Fue más tarde cuando Cosme se enteró de la artimaña de don Armando: había salido de la aldea como si fuera él, la carreta regresó con un único pasajero, el cochero, y él volvió a la casa por una calleja trasera, al anochecer. Para todos, Cosme había sido únicamente un viajero de paso que había tenido a bien llevarle una carta y un paquete de su tío Benito y que después había seguido su camino.

—No puedo dejar que sepan que estás aquí —le dijo—. Corren tiempos revueltos y en esta aldea, aunque aislada, no estamos libres de malquereres.

—Debería marcharme.

—¿Adónde? No llegarías ni al río. En el pueblo somos pocos habitantes, pero más de uno te delataría. Tienen miedo, y es natural con lo que está cayendo en España. No. Tú te quedas aquí. Pero evita acercarte a las ventanas. Ven conmigo.

Abrió una puerta que había al final del angosto pasillo. Daba a una escalera más estrecha aún, oscura y empinada.

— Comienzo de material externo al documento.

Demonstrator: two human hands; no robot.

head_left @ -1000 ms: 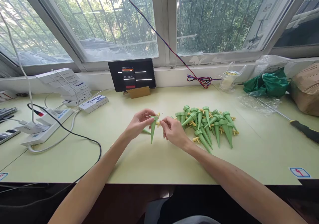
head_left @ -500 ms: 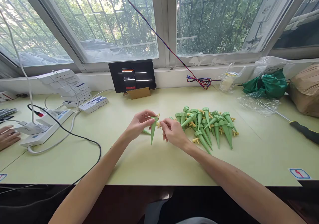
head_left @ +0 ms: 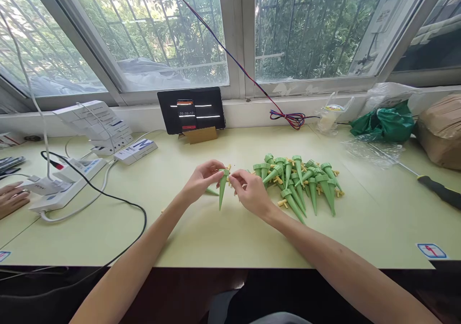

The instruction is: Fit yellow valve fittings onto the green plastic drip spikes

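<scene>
Two hands meet over the middle of the pale green counter in the head view. The left hand has its fingers pinched shut around the wide top end of a green cone spike, which hangs tip-down just above the counter. The right hand is right beside it, its fingers closed up against a little yellow piece at the spike's top, though I can't tell how firmly it's got it. Another green spike lies flat on the counter, partly hidden behind the left hand.

Just right of the hands sits a pile of green spikes with yellow bits mixed in. Back by the window, a tablet leans on a cardboard stand. At the far left edge, another person's hand rests near a white power strip. A black-handled screwdriver lies far right.
</scene>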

—Lleva al pajar. Si yo no estoy y alguien se acercara a la casa, sube de inmediato y escóndete. Y no te muevas de allí hasta que te avise. Tengo cinco aldeas que atender y no puedo estar siempre aquí. Prométeme que harás lo que te pido, por tu bien y el mío.

—Pero… si tengo necesidad de… de…

—Usa el orinal, para eso lo inventaron. No pongas esa cara, hombre, he atendido a enfermos que me han vomitado encima, no voy a asustarme por limpiar un perico más o menos.

A Cosme todo aquel asunto le acobardaba. Por varias razones. Nadie se acostumbraba a estar encerrado, sin saber hasta cuándo, dependiendo de un extraño que se presta a limpiar tus propias heces si fuera menester y, lo que era más turbador porque rompía su esquema moral, jamás había confiado en las sotanas y lo que representaban. Él era ateo, lo había sido incluso cuando el cura del barrio le echara el agua bendita en la cabeza. Sin embargo, estaba enteramente en manos de un sacerdote. Era una contradicción de doble vía: para él, que se veía forzado a hacer a un lado sus principios, y para el cura, que asumía el peligro de velar por un rojo. ¡Condenado fuese Benito! ¡En la que le había metido para salvarle el pellejo!

Aquella misma noche conoció a Paca.

Él le estaba contando episodios de su vida al cura, en voz muy baja, cuando escucharon el chirrido de la puerta de entrada al corral. Cosme dio un brinco y su mirada, extraviada por el miedo, se cruzó con la del padre Cuesta, que se llevó un dedo a los labios demandando silencio. Segundos después sonaron golpes de llamada. Dos distanciados, dos seguidos. Armando esbozó una sonrisa, le pidió calma por señas y se fue a abrir.